Here is the sample code which reads data from files into collection (list in this case)

In [6]:
ordersPath = "/data/retail_db/orders/part-00000"
ordersFile = open(ordersPath)
ordersData = ordersFile.read()
orders = ordersData.splitlines()
for i in orders[:10]:
    print(i)

1,2013-07-25 00:00:00.0,11599,CLOSED
2,2013-07-25 00:00:00.0,256,PENDING_PAYMENT
3,2013-07-25 00:00:00.0,12111,COMPLETE
4,2013-07-25 00:00:00.0,8827,CLOSED
5,2013-07-25 00:00:00.0,11318,COMPLETE
6,2013-07-25 00:00:00.0,7130,COMPLETE
7,2013-07-25 00:00:00.0,4530,COMPLETE
8,2013-07-25 00:00:00.0,2911,PROCESSING
9,2013-07-25 00:00:00.0,5657,PENDING_PAYMENT
10,2013-07-25 00:00:00.0,5648,PENDING_PAYMENT


## Collections
* list
    * Group of elements with index and length
    * Elements can be added/inserted at a particular position
    * We can access elements in list by using index in []
    * There can be duplicates in a list
    * APIs are available to add elements to the list, delete elements from the list and sort the list
    * We will see some basic list operations by using simple examples
        * Adding elements into list (append, insert)
        * Deleting elements from list (pop, clear)
        * Checking how many times an element is repeated in list (count)
        * Get the position of element (index)
        * Sorting elements in the list (sort for in place sort and sorted for sorting and creating new collection)
    
* set
    * Group of unique elements with no index or length
    * Elements can be added/inserted but not at a particular position
    * We can check whether the element exists using in operator
    * There can be no duplicates in a set
    * APIs are available to add elements to the set, delete elements from the set and perform set operations such as union, intersection etc
    * We need to convert set to list to sort the data or use sorted function.

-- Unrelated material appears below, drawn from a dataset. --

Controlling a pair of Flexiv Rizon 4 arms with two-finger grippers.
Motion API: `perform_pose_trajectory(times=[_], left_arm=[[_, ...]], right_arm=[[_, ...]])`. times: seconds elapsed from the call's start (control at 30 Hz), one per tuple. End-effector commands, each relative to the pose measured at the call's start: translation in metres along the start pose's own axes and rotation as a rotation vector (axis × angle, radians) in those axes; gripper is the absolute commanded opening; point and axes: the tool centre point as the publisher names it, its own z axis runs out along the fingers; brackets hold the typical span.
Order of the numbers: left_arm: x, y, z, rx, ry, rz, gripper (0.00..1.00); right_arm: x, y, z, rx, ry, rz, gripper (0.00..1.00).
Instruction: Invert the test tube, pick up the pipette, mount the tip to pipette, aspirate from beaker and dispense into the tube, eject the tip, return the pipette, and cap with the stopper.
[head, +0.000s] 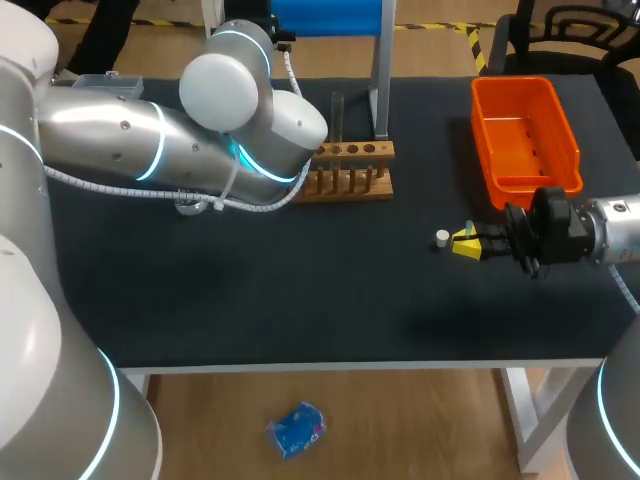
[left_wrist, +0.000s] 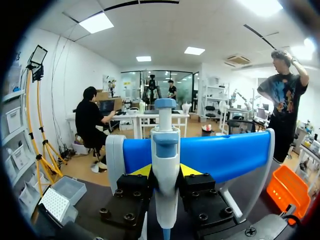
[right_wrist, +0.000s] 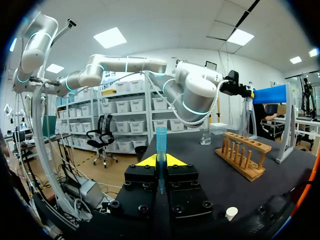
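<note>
In the left wrist view a white and blue pipette (left_wrist: 165, 165) stands upright between the fingers of my left gripper (left_wrist: 165, 172), which is shut on its body. The blue pipette stand (left_wrist: 225, 155) is right behind it. In the head view my left arm (head: 200, 130) reaches to the table's back and hides that gripper. My right gripper (right_wrist: 161, 161) is shut on a clear bluish test tube (right_wrist: 161, 142), held upright. It hovers at the right of the table (head: 468, 243), with a small white stopper (head: 442, 238) just beside its tips. A glass beaker (right_wrist: 205, 137) stands beyond.
A wooden tube rack (head: 350, 170) sits at the back middle, next to the blue stand's post (head: 380, 90). An orange bin (head: 525, 135) lies at the back right. A white tip box (left_wrist: 55, 205) and a clear tray (left_wrist: 70, 189) lie beside the left gripper.
</note>
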Motion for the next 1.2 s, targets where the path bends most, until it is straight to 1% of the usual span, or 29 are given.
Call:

There is no API available in set to sort it.
    * We will see some basic set operations by using simple examples
        * Adding elements into set (add)
        * Deleting elements from set (pop/remove, clear)
        * Checking whether element is present in a set ([])
        * Set operations (union, intersection, difference etc)

* dict
    * Group of key value pairs
    * Keys are unique
    * Values need not be unique
    * We can access values using keys
    * APIs are available to add new key value pairs to a dict, update values based on keys in dict, extract keys as set from dict, extract values as list from dict, to check whether key exists in the dict etc
    * We will see some basic dict operations by using simple examples
        * Adding elements to dict
        * Removing elements from dict (clear, pop, popitem)
        * Get all keys (keys)
        * Get all key value pairs (items)
        * Get only values (values)
    
## Tuple
Now let us understand definition and characteristics of a tuple.
* Tuple is like object with unnamed attributes
* Values of attributes can be accessed only using positional notation
* It represents individual row in a table or spread sheet with multiple attributes
* We use () to represent tuples
* Tuples are immutable
* Very limited operations are available – e.g.: count, index

## Develop applications (using loops)
As we understand how to read data from files and also manipulate collections now we will see how we can process data which is read from files into collections using traditional loops and collection as well as tuple data structures.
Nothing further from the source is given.